**Problem description**.
The lines from the start of the records through the one containing "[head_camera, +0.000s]" are to be restated word for word; please include both ends.

══ Data to examine ══

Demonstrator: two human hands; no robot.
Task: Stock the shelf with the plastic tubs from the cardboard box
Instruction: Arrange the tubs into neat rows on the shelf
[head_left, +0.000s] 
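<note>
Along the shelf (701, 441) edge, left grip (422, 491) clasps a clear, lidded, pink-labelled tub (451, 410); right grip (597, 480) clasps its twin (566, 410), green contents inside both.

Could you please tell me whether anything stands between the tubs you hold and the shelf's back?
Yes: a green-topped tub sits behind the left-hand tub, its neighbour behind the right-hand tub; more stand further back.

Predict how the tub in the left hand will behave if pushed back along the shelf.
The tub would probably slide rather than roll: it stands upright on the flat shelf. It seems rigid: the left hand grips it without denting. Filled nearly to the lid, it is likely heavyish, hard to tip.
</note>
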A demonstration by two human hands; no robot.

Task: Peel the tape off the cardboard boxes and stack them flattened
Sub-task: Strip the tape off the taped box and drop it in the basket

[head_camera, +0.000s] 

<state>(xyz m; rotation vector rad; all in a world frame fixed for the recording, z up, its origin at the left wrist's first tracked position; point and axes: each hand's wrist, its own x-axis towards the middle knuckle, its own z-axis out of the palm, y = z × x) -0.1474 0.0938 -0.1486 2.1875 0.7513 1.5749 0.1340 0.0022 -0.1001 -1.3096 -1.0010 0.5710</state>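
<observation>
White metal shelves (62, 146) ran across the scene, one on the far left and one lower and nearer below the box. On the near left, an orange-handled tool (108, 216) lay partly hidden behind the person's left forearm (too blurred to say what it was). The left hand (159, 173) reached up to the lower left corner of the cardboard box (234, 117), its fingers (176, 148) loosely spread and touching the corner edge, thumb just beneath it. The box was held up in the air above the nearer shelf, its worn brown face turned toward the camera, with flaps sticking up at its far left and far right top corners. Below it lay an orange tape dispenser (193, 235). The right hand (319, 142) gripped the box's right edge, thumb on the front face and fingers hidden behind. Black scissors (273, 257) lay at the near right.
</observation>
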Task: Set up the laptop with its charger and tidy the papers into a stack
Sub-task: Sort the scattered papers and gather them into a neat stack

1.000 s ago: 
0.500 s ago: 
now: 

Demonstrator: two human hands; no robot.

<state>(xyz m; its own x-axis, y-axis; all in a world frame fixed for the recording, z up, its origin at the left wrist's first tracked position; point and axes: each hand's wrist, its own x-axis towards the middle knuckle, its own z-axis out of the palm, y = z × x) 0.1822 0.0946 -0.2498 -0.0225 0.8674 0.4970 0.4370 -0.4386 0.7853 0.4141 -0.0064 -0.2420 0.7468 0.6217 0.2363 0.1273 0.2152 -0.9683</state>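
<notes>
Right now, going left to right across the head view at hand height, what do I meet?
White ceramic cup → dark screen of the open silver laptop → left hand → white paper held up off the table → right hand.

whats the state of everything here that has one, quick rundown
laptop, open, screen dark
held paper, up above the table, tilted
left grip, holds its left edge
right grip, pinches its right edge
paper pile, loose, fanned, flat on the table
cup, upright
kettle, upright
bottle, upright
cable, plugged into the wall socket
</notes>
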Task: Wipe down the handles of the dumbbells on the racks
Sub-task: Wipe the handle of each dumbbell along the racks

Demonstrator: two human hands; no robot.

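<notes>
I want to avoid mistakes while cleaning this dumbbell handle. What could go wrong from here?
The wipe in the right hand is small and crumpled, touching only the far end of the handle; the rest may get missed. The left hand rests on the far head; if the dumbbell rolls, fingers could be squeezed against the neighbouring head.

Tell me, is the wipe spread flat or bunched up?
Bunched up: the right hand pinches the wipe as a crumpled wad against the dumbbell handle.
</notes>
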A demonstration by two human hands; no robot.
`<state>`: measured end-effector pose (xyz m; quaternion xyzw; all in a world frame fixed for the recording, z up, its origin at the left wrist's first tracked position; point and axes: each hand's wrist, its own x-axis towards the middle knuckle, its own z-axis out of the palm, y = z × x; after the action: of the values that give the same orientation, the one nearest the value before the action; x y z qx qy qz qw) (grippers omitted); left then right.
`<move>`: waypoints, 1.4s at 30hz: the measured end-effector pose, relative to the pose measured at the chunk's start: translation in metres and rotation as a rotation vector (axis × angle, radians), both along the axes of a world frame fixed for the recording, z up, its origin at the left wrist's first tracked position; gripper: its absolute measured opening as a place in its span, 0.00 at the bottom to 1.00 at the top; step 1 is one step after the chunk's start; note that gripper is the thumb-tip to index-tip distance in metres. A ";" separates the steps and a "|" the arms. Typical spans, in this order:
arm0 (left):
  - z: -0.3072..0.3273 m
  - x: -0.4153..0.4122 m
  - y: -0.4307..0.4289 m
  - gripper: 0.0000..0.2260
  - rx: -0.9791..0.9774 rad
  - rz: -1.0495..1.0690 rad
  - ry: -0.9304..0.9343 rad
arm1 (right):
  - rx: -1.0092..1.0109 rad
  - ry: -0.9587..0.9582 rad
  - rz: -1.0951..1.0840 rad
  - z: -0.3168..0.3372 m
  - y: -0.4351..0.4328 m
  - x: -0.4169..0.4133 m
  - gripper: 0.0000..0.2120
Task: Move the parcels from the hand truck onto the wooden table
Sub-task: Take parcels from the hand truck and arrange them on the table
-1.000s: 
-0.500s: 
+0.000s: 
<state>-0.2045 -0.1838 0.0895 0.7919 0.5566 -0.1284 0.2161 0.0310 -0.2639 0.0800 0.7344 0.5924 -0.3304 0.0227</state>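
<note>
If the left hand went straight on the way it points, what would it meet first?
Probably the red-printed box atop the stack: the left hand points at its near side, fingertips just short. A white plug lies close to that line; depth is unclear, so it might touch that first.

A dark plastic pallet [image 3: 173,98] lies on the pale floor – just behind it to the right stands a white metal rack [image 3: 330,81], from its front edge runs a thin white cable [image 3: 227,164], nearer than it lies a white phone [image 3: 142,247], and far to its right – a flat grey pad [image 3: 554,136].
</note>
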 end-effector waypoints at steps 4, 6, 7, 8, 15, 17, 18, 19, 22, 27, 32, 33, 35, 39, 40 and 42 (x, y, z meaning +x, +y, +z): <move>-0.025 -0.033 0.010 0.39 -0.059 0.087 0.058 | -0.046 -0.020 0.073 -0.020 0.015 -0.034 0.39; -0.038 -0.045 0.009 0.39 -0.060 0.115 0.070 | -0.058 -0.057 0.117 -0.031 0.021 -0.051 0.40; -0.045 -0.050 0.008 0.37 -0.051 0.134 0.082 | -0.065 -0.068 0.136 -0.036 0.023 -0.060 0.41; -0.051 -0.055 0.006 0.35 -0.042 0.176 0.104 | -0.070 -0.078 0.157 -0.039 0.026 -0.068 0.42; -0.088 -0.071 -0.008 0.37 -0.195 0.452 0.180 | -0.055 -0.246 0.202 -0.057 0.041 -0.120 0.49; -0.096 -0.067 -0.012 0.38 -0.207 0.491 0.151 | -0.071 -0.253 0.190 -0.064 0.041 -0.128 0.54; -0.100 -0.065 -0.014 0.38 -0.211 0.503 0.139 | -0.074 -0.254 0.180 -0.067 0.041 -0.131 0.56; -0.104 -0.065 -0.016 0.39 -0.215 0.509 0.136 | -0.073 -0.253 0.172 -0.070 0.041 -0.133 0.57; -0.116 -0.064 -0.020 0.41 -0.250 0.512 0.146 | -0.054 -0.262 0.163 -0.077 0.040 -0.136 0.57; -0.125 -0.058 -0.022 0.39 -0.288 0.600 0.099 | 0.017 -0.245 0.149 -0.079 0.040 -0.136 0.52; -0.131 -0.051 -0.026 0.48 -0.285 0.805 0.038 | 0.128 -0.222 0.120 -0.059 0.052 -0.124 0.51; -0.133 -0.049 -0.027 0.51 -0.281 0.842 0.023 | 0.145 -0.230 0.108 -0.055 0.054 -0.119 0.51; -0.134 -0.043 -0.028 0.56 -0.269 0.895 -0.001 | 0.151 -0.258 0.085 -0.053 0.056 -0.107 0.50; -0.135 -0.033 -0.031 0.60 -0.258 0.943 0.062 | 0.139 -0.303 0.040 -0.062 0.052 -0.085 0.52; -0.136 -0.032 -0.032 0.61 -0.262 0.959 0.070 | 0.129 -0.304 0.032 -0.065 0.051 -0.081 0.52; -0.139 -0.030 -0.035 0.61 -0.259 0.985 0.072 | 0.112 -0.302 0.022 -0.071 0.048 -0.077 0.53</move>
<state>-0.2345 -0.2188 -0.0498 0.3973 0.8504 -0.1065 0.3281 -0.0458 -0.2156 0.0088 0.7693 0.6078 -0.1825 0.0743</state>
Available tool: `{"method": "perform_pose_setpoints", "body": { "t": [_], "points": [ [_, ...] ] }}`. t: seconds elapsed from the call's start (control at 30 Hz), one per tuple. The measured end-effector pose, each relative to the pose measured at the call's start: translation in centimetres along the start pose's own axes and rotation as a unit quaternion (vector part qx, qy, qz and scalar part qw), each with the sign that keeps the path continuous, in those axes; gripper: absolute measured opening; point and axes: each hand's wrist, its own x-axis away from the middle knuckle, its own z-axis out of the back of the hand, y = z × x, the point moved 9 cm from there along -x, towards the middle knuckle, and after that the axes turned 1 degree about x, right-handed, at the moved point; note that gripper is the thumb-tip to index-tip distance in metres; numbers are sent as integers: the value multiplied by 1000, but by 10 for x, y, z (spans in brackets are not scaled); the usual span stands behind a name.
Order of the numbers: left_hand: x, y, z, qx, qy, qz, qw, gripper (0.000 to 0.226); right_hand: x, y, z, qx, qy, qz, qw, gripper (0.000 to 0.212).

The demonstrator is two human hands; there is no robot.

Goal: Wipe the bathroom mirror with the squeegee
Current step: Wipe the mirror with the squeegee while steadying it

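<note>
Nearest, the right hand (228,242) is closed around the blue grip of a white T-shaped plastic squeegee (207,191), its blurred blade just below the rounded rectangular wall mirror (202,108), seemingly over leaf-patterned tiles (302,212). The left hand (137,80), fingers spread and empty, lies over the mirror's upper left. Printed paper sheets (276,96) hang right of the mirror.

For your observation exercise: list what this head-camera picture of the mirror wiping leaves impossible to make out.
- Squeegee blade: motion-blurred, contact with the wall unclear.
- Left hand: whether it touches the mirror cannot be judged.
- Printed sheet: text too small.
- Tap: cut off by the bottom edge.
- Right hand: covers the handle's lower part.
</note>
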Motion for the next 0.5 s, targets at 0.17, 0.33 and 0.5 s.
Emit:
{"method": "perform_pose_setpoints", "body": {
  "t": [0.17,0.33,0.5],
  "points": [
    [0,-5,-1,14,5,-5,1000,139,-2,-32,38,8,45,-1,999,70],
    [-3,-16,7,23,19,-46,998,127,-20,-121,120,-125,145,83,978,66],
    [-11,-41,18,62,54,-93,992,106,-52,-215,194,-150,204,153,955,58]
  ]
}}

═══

**Written solution**.
Demonstrator: two human hands; no robot.
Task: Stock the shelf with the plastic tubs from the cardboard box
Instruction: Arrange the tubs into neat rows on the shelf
[head_left, +0.000s] 
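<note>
Along the shelf (701, 441) edge, left grip (422, 491) clasps a clear, lidded, pink-labelled tub (451, 410); right grip (597, 480) clasps its twin (566, 410), green contents inside both.

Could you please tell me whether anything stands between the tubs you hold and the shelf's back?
Yes: a green-topped tub sits behind the left-hand tub, its neighbour behind the right-hand tub; more stand further back.

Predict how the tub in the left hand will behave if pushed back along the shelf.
The tub would probably slide rather than roll: it stands upright on the flat shelf. It seems rigid: the left hand grips it without denting. Filled nearly to the lid, it is likely heavyish, hard to tip.
</note>
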A demonstration by two human hands; no robot.

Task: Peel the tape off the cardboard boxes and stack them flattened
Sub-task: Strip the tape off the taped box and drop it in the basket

[head_camera, +0.000s] 

The exercise is complete with this answer.